• _Your instructions_: For the records below, give the count of lines holding the word "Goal" and nothing more.

[Items from a dataset]
..............................
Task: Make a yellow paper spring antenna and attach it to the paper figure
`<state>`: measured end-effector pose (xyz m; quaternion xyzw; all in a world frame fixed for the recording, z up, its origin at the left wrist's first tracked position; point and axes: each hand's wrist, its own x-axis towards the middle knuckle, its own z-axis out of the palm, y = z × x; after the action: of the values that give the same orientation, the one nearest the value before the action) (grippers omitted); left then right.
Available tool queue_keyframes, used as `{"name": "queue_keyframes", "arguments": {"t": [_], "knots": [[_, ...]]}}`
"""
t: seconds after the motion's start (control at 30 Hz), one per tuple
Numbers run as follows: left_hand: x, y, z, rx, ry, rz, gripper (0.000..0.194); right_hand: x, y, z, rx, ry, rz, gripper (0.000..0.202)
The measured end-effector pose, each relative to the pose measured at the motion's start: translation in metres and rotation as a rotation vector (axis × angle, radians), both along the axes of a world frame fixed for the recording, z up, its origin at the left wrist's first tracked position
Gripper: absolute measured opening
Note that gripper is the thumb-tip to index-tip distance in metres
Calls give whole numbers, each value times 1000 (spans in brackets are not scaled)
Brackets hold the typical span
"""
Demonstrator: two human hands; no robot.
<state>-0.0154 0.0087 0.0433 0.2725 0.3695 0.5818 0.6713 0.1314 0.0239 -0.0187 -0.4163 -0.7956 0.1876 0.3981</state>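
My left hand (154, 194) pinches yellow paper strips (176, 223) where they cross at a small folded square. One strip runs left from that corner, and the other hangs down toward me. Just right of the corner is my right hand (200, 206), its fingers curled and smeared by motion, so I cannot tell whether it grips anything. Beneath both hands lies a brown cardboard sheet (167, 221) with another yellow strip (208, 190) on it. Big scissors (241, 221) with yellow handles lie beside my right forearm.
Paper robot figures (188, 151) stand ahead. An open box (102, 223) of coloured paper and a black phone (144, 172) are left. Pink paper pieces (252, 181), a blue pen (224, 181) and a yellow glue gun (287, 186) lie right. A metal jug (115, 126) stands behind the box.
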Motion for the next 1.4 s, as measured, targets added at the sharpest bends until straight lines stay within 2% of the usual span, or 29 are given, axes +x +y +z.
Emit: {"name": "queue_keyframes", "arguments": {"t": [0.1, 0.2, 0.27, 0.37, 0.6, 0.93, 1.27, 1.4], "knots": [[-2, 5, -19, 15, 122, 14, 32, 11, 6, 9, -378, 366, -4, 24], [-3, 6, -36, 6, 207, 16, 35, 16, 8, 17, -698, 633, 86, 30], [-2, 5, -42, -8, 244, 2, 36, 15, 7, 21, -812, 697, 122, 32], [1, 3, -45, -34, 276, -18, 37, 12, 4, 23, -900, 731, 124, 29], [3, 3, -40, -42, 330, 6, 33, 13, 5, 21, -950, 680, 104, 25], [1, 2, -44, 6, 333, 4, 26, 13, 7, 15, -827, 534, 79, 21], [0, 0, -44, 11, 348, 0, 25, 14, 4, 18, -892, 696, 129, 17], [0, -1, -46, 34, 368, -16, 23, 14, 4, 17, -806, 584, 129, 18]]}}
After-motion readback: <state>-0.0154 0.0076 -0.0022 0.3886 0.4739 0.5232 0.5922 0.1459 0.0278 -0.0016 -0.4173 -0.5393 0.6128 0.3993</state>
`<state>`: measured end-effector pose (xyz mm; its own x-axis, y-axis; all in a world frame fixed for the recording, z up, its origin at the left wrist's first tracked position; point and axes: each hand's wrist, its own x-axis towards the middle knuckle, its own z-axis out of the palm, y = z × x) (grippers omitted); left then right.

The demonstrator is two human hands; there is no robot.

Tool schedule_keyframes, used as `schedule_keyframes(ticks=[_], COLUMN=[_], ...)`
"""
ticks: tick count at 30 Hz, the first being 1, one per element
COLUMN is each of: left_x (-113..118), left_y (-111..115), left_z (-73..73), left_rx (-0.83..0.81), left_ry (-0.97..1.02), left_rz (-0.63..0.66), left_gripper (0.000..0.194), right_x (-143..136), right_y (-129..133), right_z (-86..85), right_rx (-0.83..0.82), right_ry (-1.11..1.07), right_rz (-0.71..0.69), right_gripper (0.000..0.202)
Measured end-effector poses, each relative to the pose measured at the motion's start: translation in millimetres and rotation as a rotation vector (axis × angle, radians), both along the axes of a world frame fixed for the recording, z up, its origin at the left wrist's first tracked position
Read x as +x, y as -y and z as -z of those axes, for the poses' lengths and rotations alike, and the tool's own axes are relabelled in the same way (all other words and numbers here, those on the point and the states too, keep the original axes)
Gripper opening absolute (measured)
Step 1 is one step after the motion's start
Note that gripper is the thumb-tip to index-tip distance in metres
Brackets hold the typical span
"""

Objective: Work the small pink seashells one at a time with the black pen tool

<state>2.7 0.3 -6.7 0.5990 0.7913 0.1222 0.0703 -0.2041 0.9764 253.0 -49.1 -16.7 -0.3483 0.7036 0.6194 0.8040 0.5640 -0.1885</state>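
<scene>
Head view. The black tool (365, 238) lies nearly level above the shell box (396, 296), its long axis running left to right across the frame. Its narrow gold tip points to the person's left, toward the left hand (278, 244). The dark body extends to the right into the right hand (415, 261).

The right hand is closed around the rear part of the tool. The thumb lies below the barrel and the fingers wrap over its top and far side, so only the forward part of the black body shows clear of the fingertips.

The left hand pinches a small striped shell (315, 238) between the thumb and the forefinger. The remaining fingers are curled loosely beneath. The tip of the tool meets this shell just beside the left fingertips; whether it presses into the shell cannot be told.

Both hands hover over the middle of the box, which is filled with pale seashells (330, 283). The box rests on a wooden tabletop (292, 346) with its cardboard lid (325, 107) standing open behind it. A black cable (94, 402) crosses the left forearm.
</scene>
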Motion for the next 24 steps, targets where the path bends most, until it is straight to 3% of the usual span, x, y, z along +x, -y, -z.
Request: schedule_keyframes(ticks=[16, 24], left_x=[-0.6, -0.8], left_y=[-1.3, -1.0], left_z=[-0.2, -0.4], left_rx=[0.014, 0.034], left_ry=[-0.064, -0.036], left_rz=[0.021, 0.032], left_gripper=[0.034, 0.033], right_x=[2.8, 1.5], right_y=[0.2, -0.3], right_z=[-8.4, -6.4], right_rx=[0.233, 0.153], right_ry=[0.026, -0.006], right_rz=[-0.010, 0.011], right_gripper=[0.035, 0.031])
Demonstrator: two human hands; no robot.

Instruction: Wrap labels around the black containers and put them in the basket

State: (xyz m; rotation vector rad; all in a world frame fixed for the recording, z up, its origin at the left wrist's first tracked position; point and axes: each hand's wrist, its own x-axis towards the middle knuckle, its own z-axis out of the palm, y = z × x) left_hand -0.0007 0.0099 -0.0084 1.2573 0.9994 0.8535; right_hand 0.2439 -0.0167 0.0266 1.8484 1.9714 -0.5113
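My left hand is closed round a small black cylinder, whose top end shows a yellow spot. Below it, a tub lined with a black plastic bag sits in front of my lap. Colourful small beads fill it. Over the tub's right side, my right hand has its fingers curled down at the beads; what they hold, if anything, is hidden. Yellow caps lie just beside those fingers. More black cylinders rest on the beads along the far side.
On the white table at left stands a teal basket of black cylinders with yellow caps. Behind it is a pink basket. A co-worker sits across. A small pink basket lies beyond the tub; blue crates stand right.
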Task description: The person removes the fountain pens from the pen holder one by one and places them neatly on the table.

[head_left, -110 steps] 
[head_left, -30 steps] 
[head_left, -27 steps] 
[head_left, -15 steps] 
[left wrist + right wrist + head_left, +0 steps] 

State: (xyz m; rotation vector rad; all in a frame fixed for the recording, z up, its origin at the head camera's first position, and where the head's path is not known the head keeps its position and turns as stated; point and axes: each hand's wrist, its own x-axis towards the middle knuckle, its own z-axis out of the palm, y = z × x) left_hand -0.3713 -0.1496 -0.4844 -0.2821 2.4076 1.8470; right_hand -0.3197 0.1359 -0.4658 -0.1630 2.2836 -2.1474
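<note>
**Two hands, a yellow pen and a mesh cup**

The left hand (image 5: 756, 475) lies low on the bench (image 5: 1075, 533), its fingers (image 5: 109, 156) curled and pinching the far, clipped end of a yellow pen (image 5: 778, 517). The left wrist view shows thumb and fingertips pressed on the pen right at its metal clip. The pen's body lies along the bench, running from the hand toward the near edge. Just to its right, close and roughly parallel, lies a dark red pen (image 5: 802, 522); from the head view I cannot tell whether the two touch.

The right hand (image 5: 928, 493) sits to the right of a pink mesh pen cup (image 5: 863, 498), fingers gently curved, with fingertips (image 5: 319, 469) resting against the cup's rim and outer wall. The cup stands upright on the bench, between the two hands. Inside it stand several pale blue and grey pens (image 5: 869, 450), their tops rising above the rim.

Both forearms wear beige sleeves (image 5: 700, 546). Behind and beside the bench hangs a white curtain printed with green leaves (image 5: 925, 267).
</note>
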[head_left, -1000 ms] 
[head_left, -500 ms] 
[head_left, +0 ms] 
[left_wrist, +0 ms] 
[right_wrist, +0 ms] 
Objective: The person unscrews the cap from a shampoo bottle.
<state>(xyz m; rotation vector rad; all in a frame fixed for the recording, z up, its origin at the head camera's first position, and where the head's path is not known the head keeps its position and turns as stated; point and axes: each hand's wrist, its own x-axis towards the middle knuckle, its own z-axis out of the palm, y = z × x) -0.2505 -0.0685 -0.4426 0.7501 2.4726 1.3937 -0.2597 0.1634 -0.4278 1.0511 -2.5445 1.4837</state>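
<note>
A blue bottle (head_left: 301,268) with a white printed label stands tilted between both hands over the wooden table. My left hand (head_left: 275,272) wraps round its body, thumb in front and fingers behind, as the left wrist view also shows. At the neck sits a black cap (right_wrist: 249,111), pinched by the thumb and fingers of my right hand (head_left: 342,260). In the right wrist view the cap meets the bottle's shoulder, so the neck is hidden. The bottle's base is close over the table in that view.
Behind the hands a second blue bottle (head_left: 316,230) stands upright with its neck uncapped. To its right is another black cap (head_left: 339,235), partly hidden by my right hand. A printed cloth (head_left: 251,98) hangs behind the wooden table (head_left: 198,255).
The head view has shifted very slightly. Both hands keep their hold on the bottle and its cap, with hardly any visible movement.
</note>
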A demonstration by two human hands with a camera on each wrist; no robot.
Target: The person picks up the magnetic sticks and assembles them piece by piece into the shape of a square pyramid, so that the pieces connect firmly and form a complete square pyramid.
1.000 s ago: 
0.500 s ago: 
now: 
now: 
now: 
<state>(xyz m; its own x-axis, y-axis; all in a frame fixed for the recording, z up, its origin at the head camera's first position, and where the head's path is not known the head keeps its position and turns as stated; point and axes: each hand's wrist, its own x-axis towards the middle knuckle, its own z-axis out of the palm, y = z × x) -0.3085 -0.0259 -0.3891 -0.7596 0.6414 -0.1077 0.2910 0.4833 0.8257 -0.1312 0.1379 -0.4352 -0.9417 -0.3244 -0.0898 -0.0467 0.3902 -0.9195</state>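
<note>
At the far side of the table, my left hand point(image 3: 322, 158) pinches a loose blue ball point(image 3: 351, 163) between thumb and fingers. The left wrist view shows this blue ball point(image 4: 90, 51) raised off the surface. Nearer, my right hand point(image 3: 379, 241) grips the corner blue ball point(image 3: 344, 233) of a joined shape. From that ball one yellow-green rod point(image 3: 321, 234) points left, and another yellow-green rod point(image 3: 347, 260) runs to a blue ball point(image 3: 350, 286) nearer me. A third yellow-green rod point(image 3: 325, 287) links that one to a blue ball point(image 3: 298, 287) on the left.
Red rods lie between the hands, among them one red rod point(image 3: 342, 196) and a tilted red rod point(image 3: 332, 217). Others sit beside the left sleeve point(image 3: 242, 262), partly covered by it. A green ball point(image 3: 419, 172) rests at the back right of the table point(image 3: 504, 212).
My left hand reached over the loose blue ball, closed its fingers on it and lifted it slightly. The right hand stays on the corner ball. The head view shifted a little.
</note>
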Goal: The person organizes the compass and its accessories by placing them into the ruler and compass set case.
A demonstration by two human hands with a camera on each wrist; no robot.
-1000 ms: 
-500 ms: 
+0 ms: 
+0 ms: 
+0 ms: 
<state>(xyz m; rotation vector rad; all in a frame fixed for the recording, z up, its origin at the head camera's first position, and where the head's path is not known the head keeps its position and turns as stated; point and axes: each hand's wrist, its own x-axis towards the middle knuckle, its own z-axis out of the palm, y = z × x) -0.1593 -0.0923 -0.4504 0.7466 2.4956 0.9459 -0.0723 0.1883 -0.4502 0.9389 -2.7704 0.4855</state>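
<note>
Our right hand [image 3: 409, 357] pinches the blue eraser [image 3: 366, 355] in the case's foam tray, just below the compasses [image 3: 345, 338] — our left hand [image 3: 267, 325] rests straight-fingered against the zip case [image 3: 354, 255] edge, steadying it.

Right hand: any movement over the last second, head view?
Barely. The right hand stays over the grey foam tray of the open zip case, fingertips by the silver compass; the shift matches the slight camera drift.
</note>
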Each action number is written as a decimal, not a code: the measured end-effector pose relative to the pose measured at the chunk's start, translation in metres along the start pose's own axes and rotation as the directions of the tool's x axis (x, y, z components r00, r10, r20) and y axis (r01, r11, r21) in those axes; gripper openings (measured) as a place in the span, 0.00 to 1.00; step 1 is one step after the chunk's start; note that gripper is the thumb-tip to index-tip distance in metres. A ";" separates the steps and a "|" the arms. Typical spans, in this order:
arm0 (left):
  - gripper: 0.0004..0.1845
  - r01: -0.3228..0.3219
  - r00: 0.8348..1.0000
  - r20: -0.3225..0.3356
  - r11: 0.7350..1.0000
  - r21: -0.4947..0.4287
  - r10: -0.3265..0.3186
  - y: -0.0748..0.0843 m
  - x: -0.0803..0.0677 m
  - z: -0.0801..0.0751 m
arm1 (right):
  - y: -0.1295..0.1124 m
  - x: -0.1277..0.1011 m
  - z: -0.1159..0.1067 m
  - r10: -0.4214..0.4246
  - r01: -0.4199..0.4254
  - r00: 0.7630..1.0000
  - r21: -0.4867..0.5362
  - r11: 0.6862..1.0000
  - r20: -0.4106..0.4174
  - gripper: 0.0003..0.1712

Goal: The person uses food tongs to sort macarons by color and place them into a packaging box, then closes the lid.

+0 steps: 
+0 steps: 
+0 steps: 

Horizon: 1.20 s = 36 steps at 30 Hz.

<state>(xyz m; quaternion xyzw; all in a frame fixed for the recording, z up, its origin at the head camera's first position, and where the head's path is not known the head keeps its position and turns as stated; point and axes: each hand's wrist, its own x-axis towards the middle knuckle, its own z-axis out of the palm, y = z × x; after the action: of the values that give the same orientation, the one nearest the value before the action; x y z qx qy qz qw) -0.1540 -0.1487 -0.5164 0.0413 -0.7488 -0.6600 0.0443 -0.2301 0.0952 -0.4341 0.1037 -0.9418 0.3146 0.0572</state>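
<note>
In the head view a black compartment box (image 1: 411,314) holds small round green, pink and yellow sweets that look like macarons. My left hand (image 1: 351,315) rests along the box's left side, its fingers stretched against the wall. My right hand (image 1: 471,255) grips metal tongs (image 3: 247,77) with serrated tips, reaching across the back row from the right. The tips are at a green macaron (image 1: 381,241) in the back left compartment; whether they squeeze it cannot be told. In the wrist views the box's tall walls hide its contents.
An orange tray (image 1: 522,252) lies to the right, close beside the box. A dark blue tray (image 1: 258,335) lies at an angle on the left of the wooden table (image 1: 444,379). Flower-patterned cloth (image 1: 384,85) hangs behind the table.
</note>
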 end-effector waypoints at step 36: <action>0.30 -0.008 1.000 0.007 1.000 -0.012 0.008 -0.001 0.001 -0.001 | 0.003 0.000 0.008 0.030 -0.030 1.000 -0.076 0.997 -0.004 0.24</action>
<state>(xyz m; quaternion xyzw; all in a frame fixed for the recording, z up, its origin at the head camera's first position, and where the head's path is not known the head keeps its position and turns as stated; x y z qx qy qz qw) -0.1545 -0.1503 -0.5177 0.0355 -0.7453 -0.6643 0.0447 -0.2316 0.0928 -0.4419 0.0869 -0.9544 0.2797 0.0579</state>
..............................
• _Task response_: 2